- Mediation (statistics)
In statistics, a mediation model is one that seeks to identify and explicate the mechanism that underlies an observed relationship between an independent variable and a dependent variable via the inclusion of a third explanatory variable, known as a mediator variable. Rather than hypothesizing a direct causal relationship between the independent variable and the dependent variable, a mediational model hypothesizes that the independent variable causes the mediator variable, which in turn causes the dependent variable. The mediator variable, then, serves to clarify the nature of the relationship between the independent and dependent variables. While the concept of mediation as defined within psychology is theoretically appealing, the methods used to study mediation empirically have been challenged by statisticians and epidemiologists and interpreted formally.
Direct versus indirect effects
In the diagram shown above, assuming linear relationships, the indirect effect is the product of paths coefficients A and B, while the direct effect is the coefficient C. The total effect measures the extent to which the dependent variable changes when the independent variable increases by one unit. In contrast, the indirect effect (sometimes referred to as mediated effect) measures the extent to which the dependent variable changes when the independent variable is held fixed and the mediator variable changes to the level it would have attained had the independent variable increased by one unit. In linear systems, the total effect is equal to the sum of the direct and indirect effects (C + AB in the model above). In nonlinear models, the total effect is not generally equal to the sum of the direct and indirect effects, but to a modified combination of the two.
Complete versus partial mediation
When the measured effect between the independent variable and the dependent variable is zero upon fixing the mediator variable, the mediation effect is said to be complete (C = 0 in the diagram above.) If, however, the measured effect changes upon fixing the mediator but remains significantly different from zero, the mediation effect is said to be partial. In all cases, the operation of "fixing a variable" must be distinguished from that of "controlling for a variable," which has been inappropriately used in the literature. The former stands for physically fixing, while the latter stands for conditioning on, adjusting for, or adding to the regression model. The two notions coincide only when all error terms (not shown in the diagram) are statistically uncorrelated. When errors are correlated, adjustments must be made to neutralize those correlations before embarking on mediation analysis (see Bayesian Networks).

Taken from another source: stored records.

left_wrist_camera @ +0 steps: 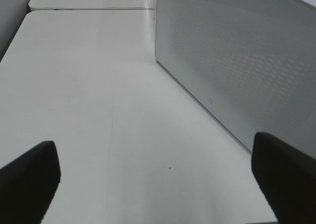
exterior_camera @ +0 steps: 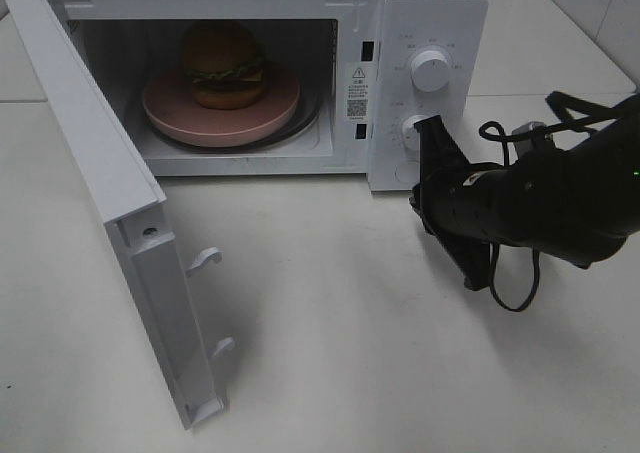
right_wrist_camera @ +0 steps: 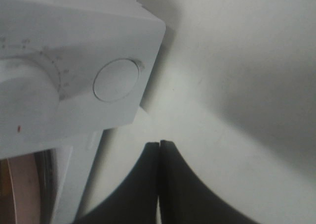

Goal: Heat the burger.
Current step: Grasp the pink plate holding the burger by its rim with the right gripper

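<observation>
Your right gripper [right_wrist_camera: 159, 146] is pressed fully shut. Its two smooth black fingers meet in a thin seam and hold nothing. Just ahead of its tips is the lower front corner of the boxy white microwave [exterior_camera: 430, 13], with its square edges and matte finish. There you see a flat round push button [right_wrist_camera: 116, 79] and, just beyond it, a round white knob [right_wrist_camera: 24, 95] ringed with fine tick marks. The tips are close to that panel, but you cannot tell whether they touch it.

The tall burger [exterior_camera: 222, 63] has a glossy brown domed bun, a green lettuce frill, yellow cheese and a dark patty. It stands on a round pink plate [exterior_camera: 170, 113] inside the cavity, on the far side of the control panel from the right gripper.

The flat white door [exterior_camera: 95, 173] hangs wide open, with two hooked latches [exterior_camera: 205, 260] on its free edge. Your left gripper [left_wrist_camera: 153, 142] stands spread wide and empty, low over the smooth white tabletop [exterior_camera: 330, 303]. The door's finely perforated outer face is near one of its fingers. The tabletop spreads broad and flat ahead of it, and also between the door's edge and the right gripper.
</observation>
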`<state>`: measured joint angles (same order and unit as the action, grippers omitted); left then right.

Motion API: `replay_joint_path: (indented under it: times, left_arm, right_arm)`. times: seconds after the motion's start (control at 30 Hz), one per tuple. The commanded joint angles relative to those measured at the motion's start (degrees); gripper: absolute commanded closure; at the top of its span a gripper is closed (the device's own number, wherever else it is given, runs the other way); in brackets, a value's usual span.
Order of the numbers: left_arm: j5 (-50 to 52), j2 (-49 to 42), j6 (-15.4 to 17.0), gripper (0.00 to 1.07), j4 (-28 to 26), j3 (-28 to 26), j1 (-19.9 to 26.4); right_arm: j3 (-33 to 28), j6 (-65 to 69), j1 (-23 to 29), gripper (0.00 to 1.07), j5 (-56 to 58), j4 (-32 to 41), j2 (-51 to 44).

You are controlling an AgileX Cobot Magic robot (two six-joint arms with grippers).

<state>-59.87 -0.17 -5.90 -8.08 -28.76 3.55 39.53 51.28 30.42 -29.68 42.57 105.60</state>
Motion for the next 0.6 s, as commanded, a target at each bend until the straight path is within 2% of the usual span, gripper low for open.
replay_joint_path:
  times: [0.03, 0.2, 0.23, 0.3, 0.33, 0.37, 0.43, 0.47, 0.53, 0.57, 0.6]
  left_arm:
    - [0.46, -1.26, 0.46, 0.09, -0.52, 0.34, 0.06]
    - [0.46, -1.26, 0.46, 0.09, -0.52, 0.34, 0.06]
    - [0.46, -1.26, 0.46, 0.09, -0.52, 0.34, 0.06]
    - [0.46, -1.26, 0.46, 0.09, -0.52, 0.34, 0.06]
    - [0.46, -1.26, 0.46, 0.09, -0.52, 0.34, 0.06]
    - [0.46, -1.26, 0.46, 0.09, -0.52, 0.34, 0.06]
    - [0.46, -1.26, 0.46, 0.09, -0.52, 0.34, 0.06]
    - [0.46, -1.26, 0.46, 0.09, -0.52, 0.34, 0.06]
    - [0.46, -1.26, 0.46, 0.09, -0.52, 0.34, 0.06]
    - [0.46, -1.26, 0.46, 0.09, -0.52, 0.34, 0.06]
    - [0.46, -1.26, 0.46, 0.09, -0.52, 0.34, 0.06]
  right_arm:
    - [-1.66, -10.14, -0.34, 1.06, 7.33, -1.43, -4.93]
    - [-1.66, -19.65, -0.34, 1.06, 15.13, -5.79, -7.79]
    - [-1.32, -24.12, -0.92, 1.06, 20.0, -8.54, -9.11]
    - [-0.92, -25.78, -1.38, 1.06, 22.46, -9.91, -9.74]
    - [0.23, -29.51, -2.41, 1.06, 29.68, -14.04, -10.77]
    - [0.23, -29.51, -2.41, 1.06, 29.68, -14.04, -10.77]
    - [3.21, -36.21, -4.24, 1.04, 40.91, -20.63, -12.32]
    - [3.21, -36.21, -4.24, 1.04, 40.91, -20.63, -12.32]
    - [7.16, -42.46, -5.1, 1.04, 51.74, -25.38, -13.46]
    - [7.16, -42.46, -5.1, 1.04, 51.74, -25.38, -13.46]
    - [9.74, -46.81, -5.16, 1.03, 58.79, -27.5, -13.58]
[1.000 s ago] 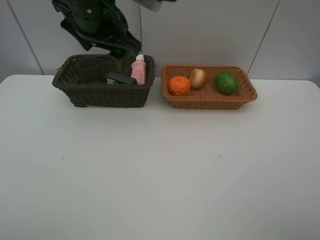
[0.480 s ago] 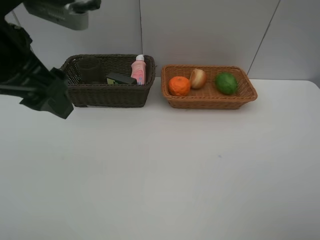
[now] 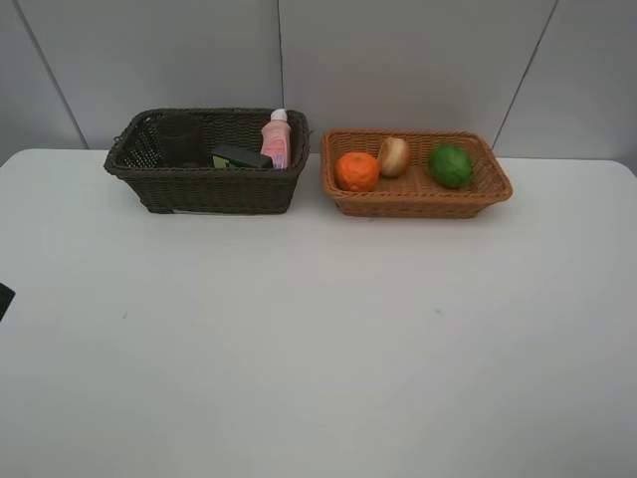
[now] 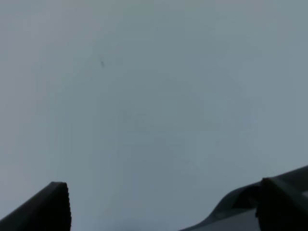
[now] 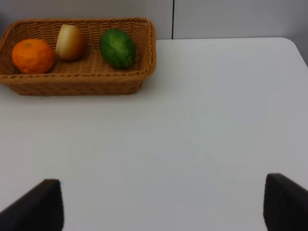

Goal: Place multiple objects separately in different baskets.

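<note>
Withdrawn from the dark basket, left gripper hovers over table, spread wide.

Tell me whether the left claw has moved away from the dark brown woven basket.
Yes. It left the dark brown woven basket, swinging out past the left edge of the high view.

The left arm is gone from over the dark basket; only a sliver shows at the desk's left edge.

Bottles and cup in left basket, fruit in right basket
</note>
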Tool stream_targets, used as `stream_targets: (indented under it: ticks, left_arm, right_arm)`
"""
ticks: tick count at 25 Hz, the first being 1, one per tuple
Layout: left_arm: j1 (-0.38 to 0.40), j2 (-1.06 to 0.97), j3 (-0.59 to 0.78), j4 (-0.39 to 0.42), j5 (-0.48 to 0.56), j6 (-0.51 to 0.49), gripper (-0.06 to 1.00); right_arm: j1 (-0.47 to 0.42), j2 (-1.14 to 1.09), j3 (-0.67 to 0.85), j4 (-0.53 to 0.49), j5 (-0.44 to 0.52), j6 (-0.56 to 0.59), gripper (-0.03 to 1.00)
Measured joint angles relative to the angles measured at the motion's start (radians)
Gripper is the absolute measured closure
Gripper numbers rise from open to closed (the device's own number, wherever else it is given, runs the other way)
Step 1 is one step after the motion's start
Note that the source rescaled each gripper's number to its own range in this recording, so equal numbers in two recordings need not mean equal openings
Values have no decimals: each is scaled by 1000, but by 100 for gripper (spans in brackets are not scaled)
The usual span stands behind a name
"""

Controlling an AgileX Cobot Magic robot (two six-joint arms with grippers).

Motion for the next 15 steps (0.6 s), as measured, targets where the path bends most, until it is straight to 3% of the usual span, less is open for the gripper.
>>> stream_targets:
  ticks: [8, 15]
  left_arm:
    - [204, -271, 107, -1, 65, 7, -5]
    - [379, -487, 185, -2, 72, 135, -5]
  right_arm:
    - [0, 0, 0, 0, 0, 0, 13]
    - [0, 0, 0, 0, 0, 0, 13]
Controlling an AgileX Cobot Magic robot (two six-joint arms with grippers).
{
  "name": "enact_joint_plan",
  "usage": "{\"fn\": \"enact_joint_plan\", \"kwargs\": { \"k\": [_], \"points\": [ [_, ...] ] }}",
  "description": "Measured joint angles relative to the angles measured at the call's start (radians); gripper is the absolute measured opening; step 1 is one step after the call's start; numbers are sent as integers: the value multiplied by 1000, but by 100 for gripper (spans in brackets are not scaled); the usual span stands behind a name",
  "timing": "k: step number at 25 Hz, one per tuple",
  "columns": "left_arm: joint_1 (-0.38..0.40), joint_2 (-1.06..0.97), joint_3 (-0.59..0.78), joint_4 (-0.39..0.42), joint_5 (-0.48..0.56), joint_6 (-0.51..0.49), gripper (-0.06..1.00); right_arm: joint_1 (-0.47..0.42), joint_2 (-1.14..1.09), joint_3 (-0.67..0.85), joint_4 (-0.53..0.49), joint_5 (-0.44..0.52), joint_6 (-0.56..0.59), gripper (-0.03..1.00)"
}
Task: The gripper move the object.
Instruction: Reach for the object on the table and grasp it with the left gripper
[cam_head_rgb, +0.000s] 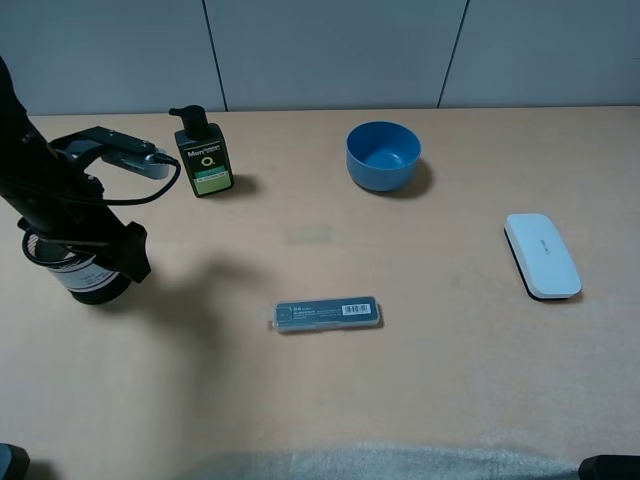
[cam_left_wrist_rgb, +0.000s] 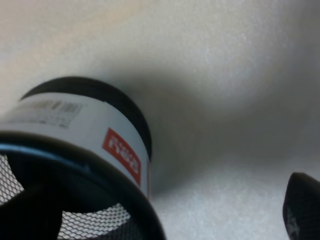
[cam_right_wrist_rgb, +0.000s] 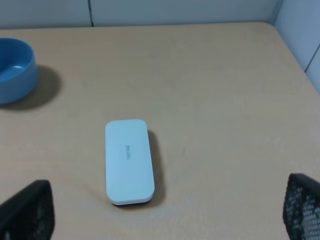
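Note:
The black wire-mesh pen cup (cam_head_rgb: 82, 276) with a white label and red marks stands upright on the table at the far left. My left gripper (cam_head_rgb: 90, 258) is down over it. One dark finger (cam_head_rgb: 131, 256) shows just right of the cup; the other is hidden. In the left wrist view the cup's label (cam_left_wrist_rgb: 87, 131) and rim fill the picture's left, and one fingertip (cam_left_wrist_rgb: 303, 210) stands well apart from the cup wall, so the left gripper (cam_left_wrist_rgb: 162, 216) is open. My right gripper (cam_right_wrist_rgb: 162, 215) is open and empty, over the table near a white case.
A dark pump bottle (cam_head_rgb: 205, 160) stands behind the cup. A blue bowl (cam_head_rgb: 383, 155) is at the back centre, also in the right wrist view (cam_right_wrist_rgb: 15, 70). A grey flat box (cam_head_rgb: 328, 314) lies mid-table. A white case (cam_head_rgb: 542, 255) (cam_right_wrist_rgb: 128, 160) lies at the right.

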Motion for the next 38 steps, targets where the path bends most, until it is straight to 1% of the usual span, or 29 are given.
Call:
{"fn": "enact_joint_plan", "kwargs": {
  "k": [6,14,17,19,21,23,28,29,38],
  "points": [
    [0,1,1,25,-4,0,88,0,0,0,0,0,0,69],
    [0,59,1,26,-2,17,85,0,0,0,0,1,0,69],
    [0,66,1,26,-2,18,82,0,0,0,0,1,0,69],
    [0,66,1,26,-2,18,78,0,0,0,0,1,0,69],
    [0,66,1,26,-2,18,68,0,0,0,0,1,0,69],
    [0,66,1,26,-2,18,54,0,0,0,0,1,0,69],
    [0,66,1,26,-6,18,15,0,0,0,0,1,0,69],
    [0,66,1,26,-6,18,10,0,0,0,0,1,0,69],
    [0,66,1,39,-7,20,9,0,0,0,0,0,0,69]
  ]
}}
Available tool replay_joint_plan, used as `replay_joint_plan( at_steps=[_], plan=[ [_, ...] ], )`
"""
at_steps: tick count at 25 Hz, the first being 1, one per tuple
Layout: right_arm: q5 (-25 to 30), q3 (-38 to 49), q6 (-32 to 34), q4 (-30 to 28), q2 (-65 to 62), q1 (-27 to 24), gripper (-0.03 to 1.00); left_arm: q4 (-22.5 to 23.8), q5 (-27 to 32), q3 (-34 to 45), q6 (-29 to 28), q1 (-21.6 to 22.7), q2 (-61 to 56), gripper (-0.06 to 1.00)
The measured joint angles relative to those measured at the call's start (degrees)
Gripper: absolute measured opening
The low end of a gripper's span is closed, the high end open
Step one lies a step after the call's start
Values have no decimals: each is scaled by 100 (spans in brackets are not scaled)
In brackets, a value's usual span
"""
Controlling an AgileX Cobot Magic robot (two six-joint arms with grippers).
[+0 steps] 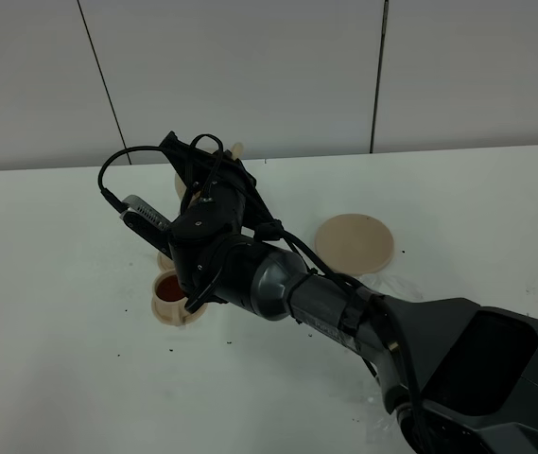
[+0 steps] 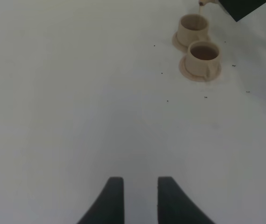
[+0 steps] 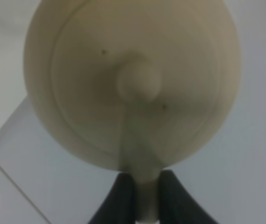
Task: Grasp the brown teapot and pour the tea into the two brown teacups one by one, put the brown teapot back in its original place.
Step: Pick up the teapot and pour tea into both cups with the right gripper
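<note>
The right gripper [image 3: 146,201] pinched the teapot [image 3: 133,79] by its handle [image 3: 147,193], tight between the fingers [image 3: 118,205]. The left gripper [image 2: 140,201] hung parted and empty, a tea-filled teacup [image 2: 204,55] and a second teacup [image 2: 192,27] well ahead of its fingertips.

My right arm [image 1: 344,307] reaches in from the right side of the high view and across the middle, its wrist [image 1: 214,232] rolled over and tipped down. My right pincer [image 3: 140,186] is clamped on the handle of the brown teapot [image 3: 100,93]. My left pincer [image 2: 140,198] hangs with its fingers parted and empty.
</note>
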Motion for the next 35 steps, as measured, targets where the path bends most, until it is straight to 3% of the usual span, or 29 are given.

In order for either partial or complete mediation to be established, the reduction in variance explained by the independent variable must be significant as determined by one of several tests, such as the Sobel test (1982). The effect of an independent variable on the dependent variable can become nonsignificant when the mediator is introduced simply because a trivial amount of variance is explained (i.e., not true mediation). Thus, it is imperative to show a significant reduction in variance explained by the independent variable before asserting either partial or complete mediation. Hayes (2009) shows that it is possible to have statistically significant indirect effects in the absence of a total effect. This can be explained by the presence of several mediating paths that cancel each other out, and become noticeable when one of the cancelling mediator is controlled for. This implies that the terms 'complete' and 'partial' mediation should always be interpreted relative to the set of variables that are present in the model.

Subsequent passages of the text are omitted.